■ **Exercise requirements**
Your output must match the data word for word, with every line included.

■ **Given material**
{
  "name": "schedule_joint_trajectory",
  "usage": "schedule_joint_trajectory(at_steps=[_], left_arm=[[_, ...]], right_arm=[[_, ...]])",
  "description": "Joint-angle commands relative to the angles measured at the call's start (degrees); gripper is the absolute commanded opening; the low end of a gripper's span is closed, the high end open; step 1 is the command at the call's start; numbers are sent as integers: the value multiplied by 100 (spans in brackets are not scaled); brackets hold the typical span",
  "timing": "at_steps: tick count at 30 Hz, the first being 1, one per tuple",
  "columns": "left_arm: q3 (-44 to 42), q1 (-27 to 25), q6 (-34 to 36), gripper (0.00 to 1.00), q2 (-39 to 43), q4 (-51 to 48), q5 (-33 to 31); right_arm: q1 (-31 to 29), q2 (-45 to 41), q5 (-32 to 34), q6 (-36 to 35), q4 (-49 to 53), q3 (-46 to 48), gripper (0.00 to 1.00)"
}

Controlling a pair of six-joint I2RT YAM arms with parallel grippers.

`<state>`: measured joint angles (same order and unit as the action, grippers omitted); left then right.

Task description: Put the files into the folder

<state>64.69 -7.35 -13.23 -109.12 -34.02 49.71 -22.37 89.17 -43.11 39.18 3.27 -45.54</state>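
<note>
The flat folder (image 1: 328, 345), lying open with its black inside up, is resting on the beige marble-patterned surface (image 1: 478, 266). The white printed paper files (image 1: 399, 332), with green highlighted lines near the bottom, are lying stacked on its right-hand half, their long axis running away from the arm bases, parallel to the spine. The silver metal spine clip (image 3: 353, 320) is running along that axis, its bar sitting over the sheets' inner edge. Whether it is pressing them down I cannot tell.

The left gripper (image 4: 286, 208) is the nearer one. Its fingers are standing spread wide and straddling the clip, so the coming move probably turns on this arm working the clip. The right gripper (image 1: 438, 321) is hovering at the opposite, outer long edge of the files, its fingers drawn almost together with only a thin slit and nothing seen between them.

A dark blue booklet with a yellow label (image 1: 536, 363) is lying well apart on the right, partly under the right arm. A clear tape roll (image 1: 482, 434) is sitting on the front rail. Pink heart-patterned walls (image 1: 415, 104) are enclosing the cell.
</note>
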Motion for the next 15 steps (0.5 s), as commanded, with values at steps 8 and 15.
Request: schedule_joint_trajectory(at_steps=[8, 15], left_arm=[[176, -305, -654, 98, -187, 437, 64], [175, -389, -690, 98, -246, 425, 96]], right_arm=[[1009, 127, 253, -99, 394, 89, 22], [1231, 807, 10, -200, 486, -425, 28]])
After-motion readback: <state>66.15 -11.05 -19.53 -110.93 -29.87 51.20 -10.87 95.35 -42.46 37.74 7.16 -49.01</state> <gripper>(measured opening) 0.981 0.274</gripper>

■ **Answer box**
{
  "name": "schedule_joint_trajectory",
  "usage": "schedule_joint_trajectory(at_steps=[_], left_arm=[[_, ...]], right_arm=[[_, ...]])",
  "description": "Joint-angle commands relative to the angles measured at the call's start (degrees); gripper is the absolute commanded opening; the low end of a gripper's span is closed, the high end open; step 1 is the command at the call's start; numbers are sent as integers: the value multiplied by 100 (spans in brackets are not scaled); brackets hold the typical span",
  "timing": "at_steps: tick count at 30 Hz, the first being 1, one per tuple",
  "columns": "left_arm: q3 (-44 to 42), q1 (-27 to 25), q6 (-34 to 36), gripper (0.00 to 1.00), q2 (-39 to 43), q4 (-51 to 48), q5 (-33 to 31); right_arm: q1 (-31 to 29), q2 (-45 to 41), q5 (-32 to 34), q6 (-36 to 35), q4 (-49 to 53), q3 (-46 to 48), gripper (0.00 to 1.00)"
}

Controlling a pair of six-joint I2RT YAM arms with parallel grippers.

`<state>`: measured joint angles (same order and unit as the action, grippers omitted); left then right.

Task description: Put the files into the folder

<state>64.69 -7.35 -13.23 -109.12 -34.02 49.71 -22.37 89.17 -43.11 39.18 3.27 -45.54</state>
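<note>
The flat folder (image 1: 328, 345), lying open with its black inside up, is resting on the beige marble-patterned surface (image 1: 478, 266). The white printed paper files (image 1: 399, 332), with green highlighted lines near the bottom, are lying stacked on its right-hand half, their long axis running away from the arm bases, parallel to the spine. The silver metal spine clip (image 3: 353, 320) is running along that axis, its bar sitting over the sheets' inner edge. Whether it is pressing them down I cannot tell.

The left gripper (image 4: 286, 208) is the nearer one. Its fingers are standing spread wide and straddling the clip, so the coming move probably turns on this arm working the clip. The right gripper (image 1: 438, 321) is hovering at the opposite, outer long edge of the files, its fingers drawn almost together with only a thin slit and nothing seen between them.

A dark blue booklet with a yellow label (image 1: 536, 363) is lying well apart on the right, partly under the right arm. A clear tape roll (image 1: 482, 434) is sitting on the front rail. Pink heart-patterned walls (image 1: 415, 104) are enclosing the cell.
</note>
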Motion for the next 15 steps (0.5 s), as commanded, with values at steps 8 and 15.
Request: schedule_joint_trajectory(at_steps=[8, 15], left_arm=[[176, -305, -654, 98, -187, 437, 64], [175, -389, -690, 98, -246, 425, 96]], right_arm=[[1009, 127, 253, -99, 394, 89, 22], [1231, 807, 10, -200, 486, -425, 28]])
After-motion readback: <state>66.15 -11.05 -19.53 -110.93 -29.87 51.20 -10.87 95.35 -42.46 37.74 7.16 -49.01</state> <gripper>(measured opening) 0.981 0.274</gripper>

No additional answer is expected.